>>>>

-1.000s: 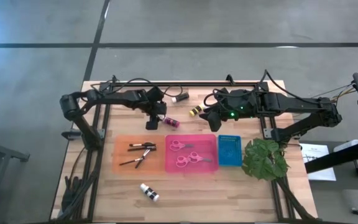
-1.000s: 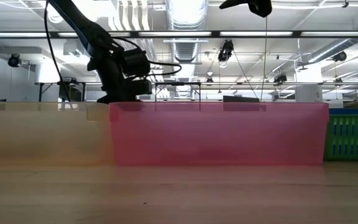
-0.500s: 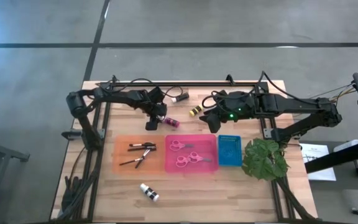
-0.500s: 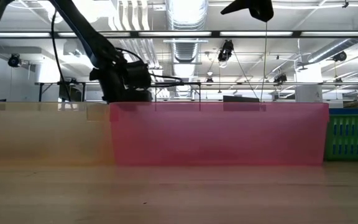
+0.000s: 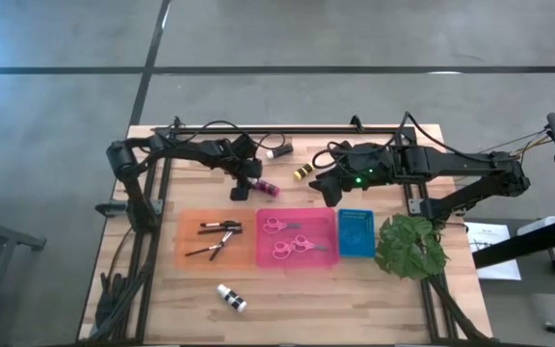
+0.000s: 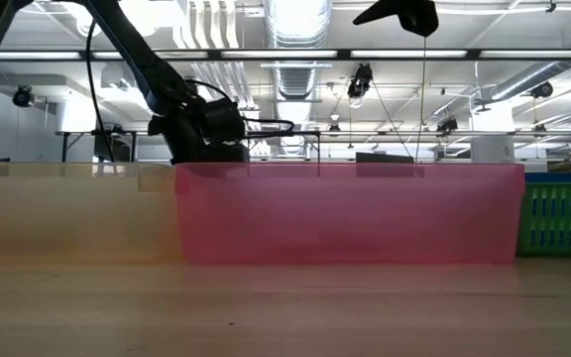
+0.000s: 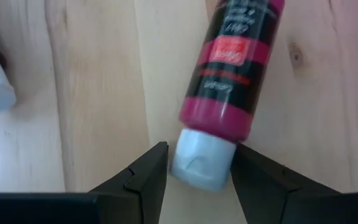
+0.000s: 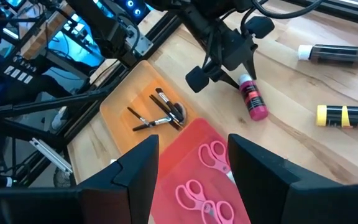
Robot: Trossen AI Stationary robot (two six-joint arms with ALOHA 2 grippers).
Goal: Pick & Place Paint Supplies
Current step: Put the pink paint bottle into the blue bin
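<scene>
Wooden table (image 5: 287, 299) under my left gripper (image 7: 194, 168): its spread fingers straddle the white cap of the pink bottle (image 7: 235, 81), whose long axis runs toward one o'clock. My right gripper (image 8: 191, 155), also spread, waits farther off.

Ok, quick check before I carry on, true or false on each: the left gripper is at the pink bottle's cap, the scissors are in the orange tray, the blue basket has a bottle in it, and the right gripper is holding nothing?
1. The left gripper has the cap of the pink bottle between its open fingers. True.
2. The scissors lie in the orange tray. False: both pairs lie in the pink tray; the orange tray holds brushes.
3. The blue basket holds a bottle. False: no bottle shows in it.
4. The right gripper holds nothing. True: it hangs open above the table.
</scene>
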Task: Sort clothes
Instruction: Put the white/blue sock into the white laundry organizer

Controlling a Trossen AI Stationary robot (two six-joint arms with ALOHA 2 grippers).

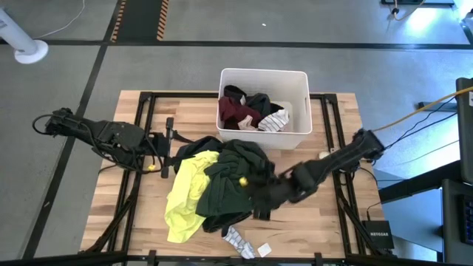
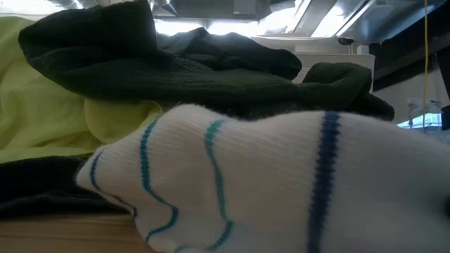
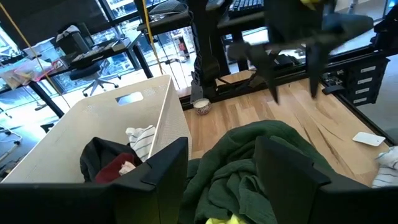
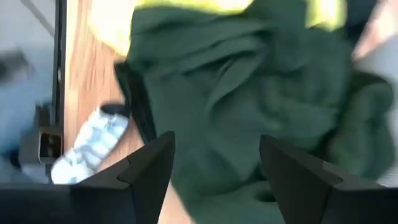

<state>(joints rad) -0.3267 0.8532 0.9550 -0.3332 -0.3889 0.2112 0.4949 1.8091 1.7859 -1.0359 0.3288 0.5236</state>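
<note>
A dark green garment (image 1: 233, 177) lies heaped on the table, partly over a neon yellow garment (image 1: 185, 196). A maroon piece (image 1: 235, 112), a black piece (image 1: 255, 102) and a striped piece (image 1: 273, 120) lie in the white bin (image 1: 299, 81). A white sock with blue stripes (image 1: 238, 242) lies at the near edge and fills the low view (image 2: 267, 183). My right gripper (image 4: 214, 168) is open, its fingers over the green garment (image 4: 249, 93). My left gripper (image 3: 221, 180) is open beside the heap's left side, facing the bin (image 3: 124, 118).
The bin stands at the table's far middle. A small white card (image 1: 264, 250) lies by the sock. A small round object (image 3: 202, 107) sits on the table near the bin. Bare wood shows at the table's left (image 1: 126, 199) and right (image 1: 332, 214).
</note>
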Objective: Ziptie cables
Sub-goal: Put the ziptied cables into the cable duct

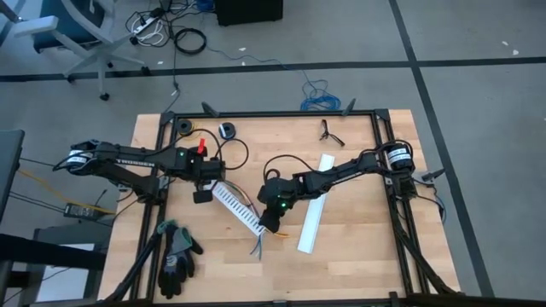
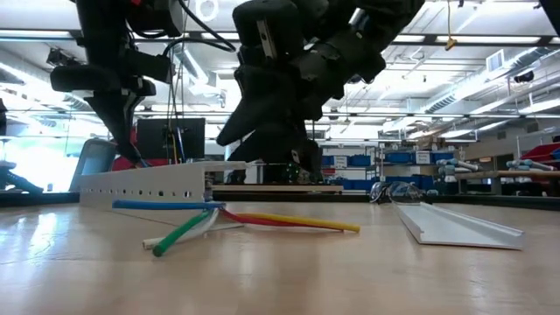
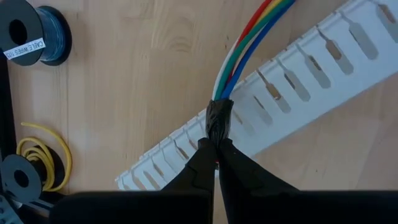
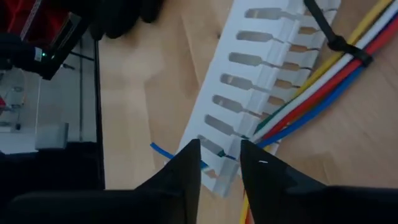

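Wooden table [image 1: 358, 247] with a black frame fills my high view, and grey floor with loose cords lies around it. On the table I see a white slotted channel [image 1: 237, 207] lying diagonally near the middle, and the cables [image 3: 249, 37] run along it. They are thin wires in red, yellow, green, white and blue, bound at one end with dark tape [image 3: 219, 118].

My left gripper [image 3: 216, 152] is at the upper end of the channel. Its two fingers are pressed together on the taped end of the cables, so it grips them there, just above the channel wall.

My right gripper [image 4: 219, 163] is at the lower end of the same channel. Its fingers stand apart, one on each side of the channel's end corner, and I see nothing held between them. In this wrist view a thin black tie [image 4: 336, 38] crosses the cables farther along, and the loose ends of the wires come out past the channel.

In the low view the free ends of the wires lie spread on the wood in front of the channel. A second, plain white strip [image 1: 314, 205] lies beside the right arm, and a pair of dark gloves [image 1: 177, 256] rests near the front left corner. Two wire spools [image 3: 34, 34] are on the left side.
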### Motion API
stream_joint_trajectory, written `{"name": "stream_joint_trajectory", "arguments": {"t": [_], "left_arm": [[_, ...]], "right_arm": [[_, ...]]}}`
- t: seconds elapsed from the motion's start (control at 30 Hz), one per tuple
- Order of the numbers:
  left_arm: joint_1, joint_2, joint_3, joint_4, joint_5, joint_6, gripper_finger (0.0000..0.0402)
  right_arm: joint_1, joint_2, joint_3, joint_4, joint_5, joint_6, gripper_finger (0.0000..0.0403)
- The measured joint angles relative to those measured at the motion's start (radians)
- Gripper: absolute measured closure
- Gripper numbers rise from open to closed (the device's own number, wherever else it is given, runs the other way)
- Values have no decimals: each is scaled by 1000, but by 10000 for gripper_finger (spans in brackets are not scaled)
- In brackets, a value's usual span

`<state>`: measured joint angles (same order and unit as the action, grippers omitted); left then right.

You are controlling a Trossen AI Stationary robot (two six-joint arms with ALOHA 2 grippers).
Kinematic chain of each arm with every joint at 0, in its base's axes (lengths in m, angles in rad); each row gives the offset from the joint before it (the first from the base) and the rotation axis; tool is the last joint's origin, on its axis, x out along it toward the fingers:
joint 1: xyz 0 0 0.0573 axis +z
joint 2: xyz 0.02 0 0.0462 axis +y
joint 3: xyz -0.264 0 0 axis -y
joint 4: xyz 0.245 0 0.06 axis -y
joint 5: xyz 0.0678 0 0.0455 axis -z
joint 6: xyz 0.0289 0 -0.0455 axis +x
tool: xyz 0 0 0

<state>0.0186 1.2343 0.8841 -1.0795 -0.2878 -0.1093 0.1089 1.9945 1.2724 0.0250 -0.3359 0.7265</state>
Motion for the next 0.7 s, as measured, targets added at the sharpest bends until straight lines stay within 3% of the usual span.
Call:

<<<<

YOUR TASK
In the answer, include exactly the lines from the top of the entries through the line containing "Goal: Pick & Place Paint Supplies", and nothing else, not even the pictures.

ANSWER TO THE PROBLEM
-1.000s: 
-1.000s: 
-0.500s: 
-0.500s: 
+0.000s: 
+0.000s: 
+0.000s: 
+0.000s: 
Robot: Trossen AI Stationary robot (two six-joint arms with ALOHA 2 grippers).
Goal: Pick & Place Paint Supplies

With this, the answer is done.